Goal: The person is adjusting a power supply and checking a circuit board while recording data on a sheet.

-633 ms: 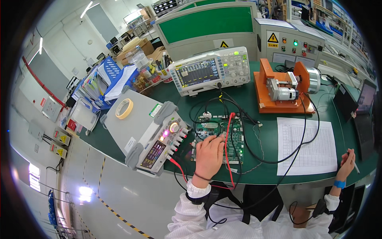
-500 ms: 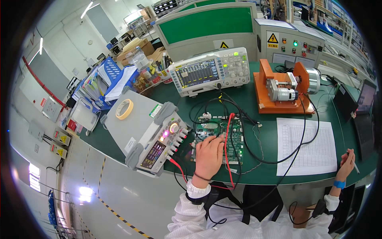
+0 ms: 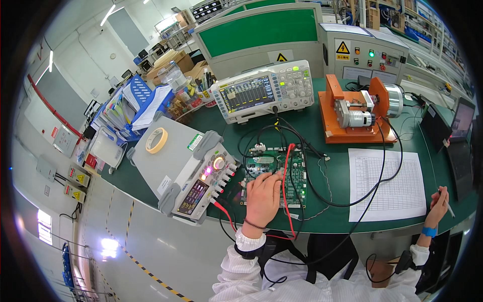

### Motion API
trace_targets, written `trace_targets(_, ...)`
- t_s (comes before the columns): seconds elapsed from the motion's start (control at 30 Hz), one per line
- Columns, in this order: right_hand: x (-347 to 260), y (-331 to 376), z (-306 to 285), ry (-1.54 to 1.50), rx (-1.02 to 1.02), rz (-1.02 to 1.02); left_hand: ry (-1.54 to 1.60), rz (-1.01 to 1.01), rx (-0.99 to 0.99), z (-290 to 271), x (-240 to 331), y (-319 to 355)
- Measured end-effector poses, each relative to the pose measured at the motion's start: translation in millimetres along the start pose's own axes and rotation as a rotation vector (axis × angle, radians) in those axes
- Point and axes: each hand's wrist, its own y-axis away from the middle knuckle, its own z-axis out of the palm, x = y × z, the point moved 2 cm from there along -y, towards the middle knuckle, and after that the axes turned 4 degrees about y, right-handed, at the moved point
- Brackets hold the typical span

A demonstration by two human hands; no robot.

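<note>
A green circuit board (image 3: 298, 189) lies on the bench in front of me. My left hand (image 3: 262, 200) rests over its left half, fingers stretched across the components and thumb apart; nothing shows in its grasp, though its underside is hidden. A red test lead (image 3: 286, 189) crosses the board just right of the fingertips. Black cables (image 3: 245, 153) loop over the board's upper edge. At the bench's right edge, my right hand (image 3: 436, 209) is closed around a slim white pen (image 3: 451, 210). Left of that hand lies a printed table sheet (image 3: 385, 189).
An oscilloscope (image 3: 297, 103) with traces on screen stands behind the board. Left of it is a lit power supply (image 3: 173, 161) with a tape roll (image 3: 156, 140) on top. An orange motor stand (image 3: 352, 135) sits back right, near a laptop (image 3: 460, 156). Folders (image 3: 113, 113) fill the left corner.
My left hand keeps its place on the board, with a slight shift of the fingers. The right hand still holds the pen. The whole view has moved slightly.
</note>
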Motion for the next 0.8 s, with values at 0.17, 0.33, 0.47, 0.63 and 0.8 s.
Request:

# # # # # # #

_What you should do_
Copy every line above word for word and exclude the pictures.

_Response to the task_
Goal: The person is adjusting a power supply and checking a circuit board while recording data on a sheet.

-633 ms: 
-500 ms: 
+0 ms: 

### Motion API
trace_targets, written `trace_targets(_, ...)`
- t_s (comes before the columns): seconds elapsed from the motion's start (control at 30 Hz), one per line
- Columns, in this order: right_hand: x (-347 to 260), y (-331 to 376), z (-306 to 285), ry (-1.54 to 1.50), rx (-1.02 to 1.02), rz (-1.02 to 1.02); left_hand: ry (-1.54 to 1.60), rz (-1.01 to 1.01), rx (-0.99 to 0.99), z (-290 to 271), x (-240 to 331), y (-319 to 355)
- Measured end-effector poses, each relative to the pose measured at the motion's start: translation in millimetres along the start pose's own axes and rotation as a rotation vector (axis × angle, radians) in those axes
- Point and axes: each hand's wrist, its own y-axis away from the middle knuckle, its own z-axis out of the palm, x = y × z, the point moved 2 cm from there along -y, towards the middle knuckle, and after that the axes turned 4 degrees about y, right-handed, at the moved point
- Brackets hold the typical span

A demonstration by two human hands; no robot.

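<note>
A green circuit board (image 3: 298, 189) lies on the bench in front of me. My left hand (image 3: 262, 200) rests over its left half, fingers stretched across the components and thumb apart; nothing shows in its grasp, though its underside is hidden. A red test lead (image 3: 286, 189) crosses the board just right of the fingertips. Black cables (image 3: 245, 153) loop over the board's upper edge. At the bench's right edge, my right hand (image 3: 436, 209) is closed around a slim white pen (image 3: 451, 210). Left of that hand lies a printed table sheet (image 3: 385, 189).
An oscilloscope (image 3: 297, 103) with traces on screen stands behind the board. Left of it is a lit power supply (image 3: 173, 161) with a tape roll (image 3: 156, 140) on top. An orange motor stand (image 3: 352, 135) sits back right, near a laptop (image 3: 460, 156). Folders (image 3: 113, 113) fill the left corner.
My left hand keeps its place on the board, with a slight shift of the fingers. The right hand still holds the pen. The whole view has moved slightly.
</note>
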Motion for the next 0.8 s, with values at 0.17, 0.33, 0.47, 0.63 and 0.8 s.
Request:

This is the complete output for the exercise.